Strange behavior of since filter
cmtg opened this issue · 4 comments
Description:
It seems like the since filter is not working properly in some 'random' cases. For example, 3 commits in the jquery-mobile repository with and committer_date and author_date on the 2011-10-05 get filtered if the since filter is set to 2011-09-22T23:23:44.
However, If I set the filter to 2011-09-22T23:23:43.999999 the same 3 commits are considered by pydriller.
Reproduction in the Python console:
import datetime
from pydriller import Repositoryrepo = Repository('https://github.com/jquery/jquery-mobile.git',since=datetime.datetime(2011, 9, 22, 23, 23, 43, 999999),to=datetime.datetime(2011, 11, 1, 0, 0, 0),only_commits=['27b51c47e979917969abf3854ad9135a3704855f','141b199224dc650f3d61a65fc91c32cdab680ee3','114cee84fe3736c0af42211f931d7c0f1739c3d4'])
for c in repo.traverse_commits():
... print(c.hash)
... print(c.msg)
... print(c.author_date)
... print(c.committer_date)
...
27b51c47e979917969abf3854ad9135a3704855f
Fixed$.jqmData() behavior to match $ .fn.jqmData()
2011-10-05 15:12:11-07:00
2011-10-05 15:12:11-07:00
141b199224dc650f3d61a65fc91c32cdab680ee3
Updated tests for$.jqmData() and $ .fn.jqmData() to match the new behavior
2011-10-05 15:13:44-07:00
2011-10-05 15:13:44-07:00
114cee84fe3736c0af42211f931d7c0f1739c3d4
Merge remote branch 'upstream/master'
2011-10-05 15:14:39-07:00
2011-10-05 15:14:39-07:00repo = Repository('https://github.com/jquery/jquery-mobile.git',since=datetime.datetime(2011, 9, 22, 23, 23, 44, 0),to=datetime.datetime(2011, 11, 1, 0, 0, 0),only_commits=['27b51c47e979917969abf3854ad9135a3704855f','141b199224dc650f3d61a65fc91c32cdab680ee3','114cee84fe3736c0af42211f931d7c0f1739c3d4'])
for c in repo.traverse_commits():
... print(c.hash)
...
Versions:
gitdb==4.0.10
GitPython==3.1.30
lizard==1.17.10
PyDriller==2.4
pytz==2022.7.1
smmap==5.0.0
types-pytz==2022.7.1.0
I managed to trace the problem back to GitPython and opened a respective ticket (gitpython-developers/GitPython#1553).
Found the solution on the GitPython side (gitpython-developers/GitPython#1553), the problem is rooted in git's behavior of the --since flag.

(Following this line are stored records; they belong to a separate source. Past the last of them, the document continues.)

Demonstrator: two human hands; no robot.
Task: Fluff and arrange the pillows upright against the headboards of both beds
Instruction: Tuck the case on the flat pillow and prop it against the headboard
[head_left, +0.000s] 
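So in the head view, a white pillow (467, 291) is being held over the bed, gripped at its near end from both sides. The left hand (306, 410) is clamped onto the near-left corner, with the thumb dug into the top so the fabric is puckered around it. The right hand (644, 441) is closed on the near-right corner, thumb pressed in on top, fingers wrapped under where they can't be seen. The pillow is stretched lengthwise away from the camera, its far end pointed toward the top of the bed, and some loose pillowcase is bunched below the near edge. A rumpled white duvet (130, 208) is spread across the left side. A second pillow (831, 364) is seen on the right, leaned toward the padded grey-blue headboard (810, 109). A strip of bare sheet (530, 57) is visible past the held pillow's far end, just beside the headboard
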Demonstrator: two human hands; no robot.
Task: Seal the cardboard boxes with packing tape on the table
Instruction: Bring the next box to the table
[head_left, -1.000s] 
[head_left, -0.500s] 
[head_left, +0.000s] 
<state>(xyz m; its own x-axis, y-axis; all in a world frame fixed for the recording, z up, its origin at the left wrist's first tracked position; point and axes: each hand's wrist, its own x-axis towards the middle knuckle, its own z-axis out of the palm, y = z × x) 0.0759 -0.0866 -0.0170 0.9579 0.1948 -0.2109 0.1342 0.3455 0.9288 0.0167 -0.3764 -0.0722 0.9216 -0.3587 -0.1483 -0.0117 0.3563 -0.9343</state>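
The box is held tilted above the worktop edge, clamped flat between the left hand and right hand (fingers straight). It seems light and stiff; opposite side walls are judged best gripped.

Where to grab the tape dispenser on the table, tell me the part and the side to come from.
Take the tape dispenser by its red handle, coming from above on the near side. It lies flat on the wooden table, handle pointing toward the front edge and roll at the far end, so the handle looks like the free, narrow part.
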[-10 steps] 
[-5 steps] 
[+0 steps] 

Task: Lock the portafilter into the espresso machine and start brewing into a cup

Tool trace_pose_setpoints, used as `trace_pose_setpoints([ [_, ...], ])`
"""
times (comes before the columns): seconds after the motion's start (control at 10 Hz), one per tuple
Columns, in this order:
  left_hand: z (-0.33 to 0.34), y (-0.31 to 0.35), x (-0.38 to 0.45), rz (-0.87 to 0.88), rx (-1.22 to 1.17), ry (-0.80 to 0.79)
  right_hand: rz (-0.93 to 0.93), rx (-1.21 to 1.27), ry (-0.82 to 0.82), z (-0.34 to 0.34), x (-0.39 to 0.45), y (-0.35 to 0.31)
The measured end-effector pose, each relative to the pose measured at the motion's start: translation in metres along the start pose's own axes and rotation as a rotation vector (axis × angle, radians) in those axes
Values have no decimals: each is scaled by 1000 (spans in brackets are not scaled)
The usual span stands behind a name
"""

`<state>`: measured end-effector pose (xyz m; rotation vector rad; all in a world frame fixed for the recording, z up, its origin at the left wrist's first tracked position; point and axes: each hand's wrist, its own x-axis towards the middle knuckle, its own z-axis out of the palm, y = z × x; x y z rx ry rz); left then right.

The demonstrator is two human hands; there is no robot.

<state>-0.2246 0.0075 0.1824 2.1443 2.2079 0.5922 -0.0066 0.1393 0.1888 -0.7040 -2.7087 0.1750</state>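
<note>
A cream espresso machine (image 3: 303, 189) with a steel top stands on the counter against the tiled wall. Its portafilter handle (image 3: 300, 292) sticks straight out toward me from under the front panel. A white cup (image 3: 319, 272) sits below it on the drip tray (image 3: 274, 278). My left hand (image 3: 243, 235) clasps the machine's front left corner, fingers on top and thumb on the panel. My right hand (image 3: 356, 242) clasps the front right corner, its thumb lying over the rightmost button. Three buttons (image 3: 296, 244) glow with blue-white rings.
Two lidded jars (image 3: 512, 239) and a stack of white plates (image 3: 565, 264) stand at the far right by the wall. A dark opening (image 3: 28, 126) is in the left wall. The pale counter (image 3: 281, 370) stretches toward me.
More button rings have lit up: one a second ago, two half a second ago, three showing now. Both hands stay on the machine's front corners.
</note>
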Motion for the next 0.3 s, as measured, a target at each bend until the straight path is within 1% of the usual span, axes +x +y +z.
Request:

The expected behavior above can be reproduced with a --since-as-filter flag, which is being provided by GitPython's since_as_filter= parameter.
It would be great if pydriller could implement that parameter as well.
Ah that makes sense.
Just a small follow up though, this command will be much more heavy than the normal --since
, because it will traverse the entire history instead of stopping at the first commit older than the date.
Anyway, we can definitely add the option.
Do you feel like working on it? 🙂
Cool ... It'll take me while to get to it, but will send you a pull request when ready.
On the performance question, I am not too worried about it since all the code analysis with lizard seems to be the bottleneck in my case.